De plateaugletsjer die ze overstaken, was ontstaan in de pieken van de woeste bergen ver naar het zuiden. Vochtige lucht die tegen die hoge barrières werd opgestuwd, condenseerde tot nevelige druppeltjes, maar de heersende temperatuur moest beslissen of die als koude regen of, bij een kleine val, als sneeuw zou neerkomen. Het was niet de eeuwig durende vorst die gletsjers liet ontstaan, maar eerder de opeenhoping van sneeuw, die van het ene tot het andere jaar bleef liggen. Deze gletsjers werden na verloop van tijd hele ijsdekens, die uiteindelijk continenten overdekten. Ondanks enkele warme dagen laten ononderbroken koude winters met koele, bewolkte zomers, die het overgebleven ijs en de sneeuwresten na een lange winter niet geheel doen verdwijnen - elk jaar is er een lagere gemiddelde temperatuur - de balans naar een ijstijdperk doorslaan.

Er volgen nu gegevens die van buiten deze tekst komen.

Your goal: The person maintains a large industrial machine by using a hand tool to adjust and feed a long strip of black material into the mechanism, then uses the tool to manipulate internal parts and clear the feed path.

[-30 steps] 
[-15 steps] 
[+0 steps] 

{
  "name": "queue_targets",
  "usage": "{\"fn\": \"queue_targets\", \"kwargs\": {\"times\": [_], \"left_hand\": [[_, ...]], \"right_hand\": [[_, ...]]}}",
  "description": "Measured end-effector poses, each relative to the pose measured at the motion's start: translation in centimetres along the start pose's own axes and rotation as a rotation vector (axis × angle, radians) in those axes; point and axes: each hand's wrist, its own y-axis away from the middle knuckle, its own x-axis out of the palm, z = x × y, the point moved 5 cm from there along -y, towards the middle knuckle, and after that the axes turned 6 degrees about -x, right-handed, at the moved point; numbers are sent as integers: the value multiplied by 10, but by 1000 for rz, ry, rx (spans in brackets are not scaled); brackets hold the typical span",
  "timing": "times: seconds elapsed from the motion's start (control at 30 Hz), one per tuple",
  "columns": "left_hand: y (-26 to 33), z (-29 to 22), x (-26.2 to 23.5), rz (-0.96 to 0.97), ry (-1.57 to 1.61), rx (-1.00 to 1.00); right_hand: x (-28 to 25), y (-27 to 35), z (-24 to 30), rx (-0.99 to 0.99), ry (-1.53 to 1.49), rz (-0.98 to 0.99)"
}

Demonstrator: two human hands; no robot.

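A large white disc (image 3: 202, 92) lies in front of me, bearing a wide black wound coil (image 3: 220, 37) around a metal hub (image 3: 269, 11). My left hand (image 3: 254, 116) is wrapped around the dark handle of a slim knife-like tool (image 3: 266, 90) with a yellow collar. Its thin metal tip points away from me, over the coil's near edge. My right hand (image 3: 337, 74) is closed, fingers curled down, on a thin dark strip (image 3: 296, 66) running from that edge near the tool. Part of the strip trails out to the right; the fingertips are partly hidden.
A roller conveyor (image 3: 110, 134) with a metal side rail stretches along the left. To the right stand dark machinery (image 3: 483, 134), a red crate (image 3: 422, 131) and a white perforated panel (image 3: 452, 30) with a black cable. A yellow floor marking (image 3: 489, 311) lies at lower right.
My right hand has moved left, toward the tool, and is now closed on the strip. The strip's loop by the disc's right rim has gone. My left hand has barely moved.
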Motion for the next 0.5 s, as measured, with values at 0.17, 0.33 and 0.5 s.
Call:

Net onder de hoge pieken van de zuidelijke bergen, die zo steil zijn dat er geen sneeuw op blijft liggen, vormden zich kleine bassins, keteldalen, die zich aan de flanken van die pieken nestelden. Deze keteldalen werden de geboorteplaatsen van gletsjers. Terwijl lichte, droge sneeuwvlokken omlaagkwamen in de holten hoog in de bergen, oorspronkelijk ontstaan door kleine hoeveelheden water die in de spleten bevroren, en door hun uitzetting tonnen rots losmaakten, stapelde de sneeuw zich steeds hoger op. Uiteindelijk werden de tere sneeuwvlokjes door de massa bevroren water verpletterd en de brokjes klonterden samen tot ronde balletjes ijs, firn of korrelsneeuw.
Firn werd niet aan de oppervlakte gevormd, maar diep in het keteldal en wanneer er nog meer sneeuw viel, werden de zwaardere, stevige balletjes omhooggeduwd en over de rand van het nest gewerkt. Als er zich steeds meer opstapelden, werden de bijna ronde balletjes ijs door het gewicht dat op ze rustte, zo hard samengeperst dat een fractie van hun energie werd omgezet in warmte. Heel kort smolten ze op hun vele contactpunten, maar bevroren weer onmiddellijk, waardoor de balletjes aaneen werden gelast. De ijslagen werden steeds dieper, de grotere druk hergroepeerde de structuur van de moleculen tot massief kristallijnijs, maar met het kleine verschil dat het ijs stroomde.
Gletsjerijs, dat onder enorme druk werd gevormd, was dichter; en toch, op grotere diepten stroomde de enorme ijsmassa zo soepel, alsof die een vloeistof was. Een gletsjer deelde zich in tweeën bij een obstakel, zoals hoge toppen van bergen, enkwam weer samen aan de andere kant - waarbij dikwijls een groot stuk rots werd meegenomen en eilanden met scherpe pieken werden achtergelaten - en volgde de omtrekken van het land, verbrijzelde het en gaf het onderweg een nieuwe vorm.
De rivier van massief ijs had stromingen en draaikolken, stille poelen en wervelende middenstromen, maar bewoog zich in een ander tempo, zo moeizaam kruipend als zij massief en gigantisch was. Zij kon er jaren over doen om enkele centimeters verder te komen. Maar het begrip tijd was onbelangrijk. Zij had alle tijd. Zo lang de gemiddelde temperatuur beneden de kritische lijn bleef, werd de gletsjer gevoed en groeide.
Ze kon geen vuur op het ijs aanleggen en was van plan geweest de ronde boot te gebruiken als ondergrond voor de rivierstenen, die ze hadden meegenomen om het vuur mee op te bouwen. Maar eerst moesten alle brandstenen uit hun ronde boot worden gehaald. Toen Ayla de zware mammoetvacht optilde, bedacht ze dat ze die even goed kon gebruiken om een vuur op aan te leggen. Het hinderde niets als hij een beetje zou schroeien. Ze was blij dat ze die toch had meegenomen. Voor allemaal, ook de paarden, was er water en een portie voedsel.
Tijdens hun oponthoud verdween de zon geheel achter dikke wolken en voor ze weer op weg gingen, begon dichte sneeuw te vallen. Het zag er niet naar uit dat het sneeuwen spoedig zou ophouden. De noordenwind gierde over de uitgestrekte ijsvlakte. Niets op die hele onmetelijke ijslaag die het massief bedekte, kon de wind tegenhouden. Er was een sneeuwstorm op komst.